Code is read more often than it is read. I can speak from first hand experience, I had no idea at all why this is specially coloured - and there is no way for one to understand why this would be coloured down to comment-grey, where other legal Scala syntax is coloured in accordance with rules of Scala syntax.

Did you encounter the construct in code, or in the syntax test? It's worth noting that the syntax test isn't even valid Scala (intentionally so), and so it isn't a reasonable representation of how you would see the construct in a real use.

They are not elided in the same manner as comments - they are subject to compilation.

So are comments, if you read the compiler.

So why maintain a special colouring for them if they are not common

Macro definitions are even less common, but we scope them specially.

I find sporadic examples of type lambdas being described on blogs, etc - not written by Paul Chiusano - where there are instances of the pattern, but no use of alpha, beta, lambda tokens.
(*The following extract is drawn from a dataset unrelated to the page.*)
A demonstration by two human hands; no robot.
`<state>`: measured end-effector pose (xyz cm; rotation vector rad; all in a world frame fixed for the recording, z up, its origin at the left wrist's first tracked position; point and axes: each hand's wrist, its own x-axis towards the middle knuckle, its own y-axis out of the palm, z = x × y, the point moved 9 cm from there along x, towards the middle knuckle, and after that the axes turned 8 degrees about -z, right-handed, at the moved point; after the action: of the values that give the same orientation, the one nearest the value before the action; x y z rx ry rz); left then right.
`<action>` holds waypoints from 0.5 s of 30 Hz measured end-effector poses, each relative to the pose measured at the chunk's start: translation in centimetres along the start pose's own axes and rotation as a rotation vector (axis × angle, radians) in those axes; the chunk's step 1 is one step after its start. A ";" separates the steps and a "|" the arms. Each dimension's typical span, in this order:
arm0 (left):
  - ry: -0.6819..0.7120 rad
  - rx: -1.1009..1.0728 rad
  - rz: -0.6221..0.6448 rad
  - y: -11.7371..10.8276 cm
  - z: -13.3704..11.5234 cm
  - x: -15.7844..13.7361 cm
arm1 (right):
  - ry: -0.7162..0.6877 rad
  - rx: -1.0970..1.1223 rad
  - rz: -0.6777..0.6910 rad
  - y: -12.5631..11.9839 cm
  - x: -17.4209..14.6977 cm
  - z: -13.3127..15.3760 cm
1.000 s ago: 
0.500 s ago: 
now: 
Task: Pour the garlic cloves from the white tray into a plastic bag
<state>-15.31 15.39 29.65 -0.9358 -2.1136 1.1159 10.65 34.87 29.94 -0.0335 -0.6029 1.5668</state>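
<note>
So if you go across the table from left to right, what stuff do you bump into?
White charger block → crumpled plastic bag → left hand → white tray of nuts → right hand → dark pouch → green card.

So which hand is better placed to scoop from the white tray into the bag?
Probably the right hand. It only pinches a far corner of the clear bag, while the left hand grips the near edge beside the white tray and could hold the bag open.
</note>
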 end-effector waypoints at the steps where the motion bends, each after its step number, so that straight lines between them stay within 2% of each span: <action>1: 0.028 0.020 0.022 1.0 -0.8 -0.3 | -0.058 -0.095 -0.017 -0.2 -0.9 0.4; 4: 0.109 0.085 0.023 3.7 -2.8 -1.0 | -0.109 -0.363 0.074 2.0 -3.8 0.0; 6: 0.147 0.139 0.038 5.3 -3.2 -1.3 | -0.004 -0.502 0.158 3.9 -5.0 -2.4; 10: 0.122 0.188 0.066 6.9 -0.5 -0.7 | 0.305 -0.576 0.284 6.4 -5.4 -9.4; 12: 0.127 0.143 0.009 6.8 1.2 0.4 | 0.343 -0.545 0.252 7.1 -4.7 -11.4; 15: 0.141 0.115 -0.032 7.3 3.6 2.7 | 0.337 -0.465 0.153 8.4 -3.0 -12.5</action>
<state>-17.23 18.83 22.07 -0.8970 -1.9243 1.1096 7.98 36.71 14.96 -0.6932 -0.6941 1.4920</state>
Look at anything describing Scalaz before the conversion to kind-projector (which happened about a year and a half ago, iirc). Scalaz was easily the most prolific user of type lambdas, and it had a very strict convention of Greek characters. This convention was chosen to make type lambdas stand out as special weirdness, and it was mirrored by the majority of the "downstream" community. Once Scalaz converted over to kind-projector, much of the community also converted, meaning that the majority of the individuals (including myself) who used to adhere to the Greek convention are now simply using kind-projector rather than the type lambda syntax in any form.

For this reason, I'm a lot less attached to this syntax than I otherwise would be, since I simply don't use it anymore. But I still believe it is a valid application of scoping.

It strikes me as incorrect to encode this in syntax colouring, as it colouring the code in a special manner, outside the domain of Scala syntax.

If you define Scala syntax by strictly what is implemented by the Scala parser as written, then you also need to exclude XML literals, which are (partially) delegated to the SAX2 parser. You also cannot provide special highlighting for _. There are probably other examples, but those are the ones that spring to mind.

tl;dr: Syntax highlighting modes must always go beyond what the language specifies in its strictly syntactic domain. Weak semantics and convention must play a role.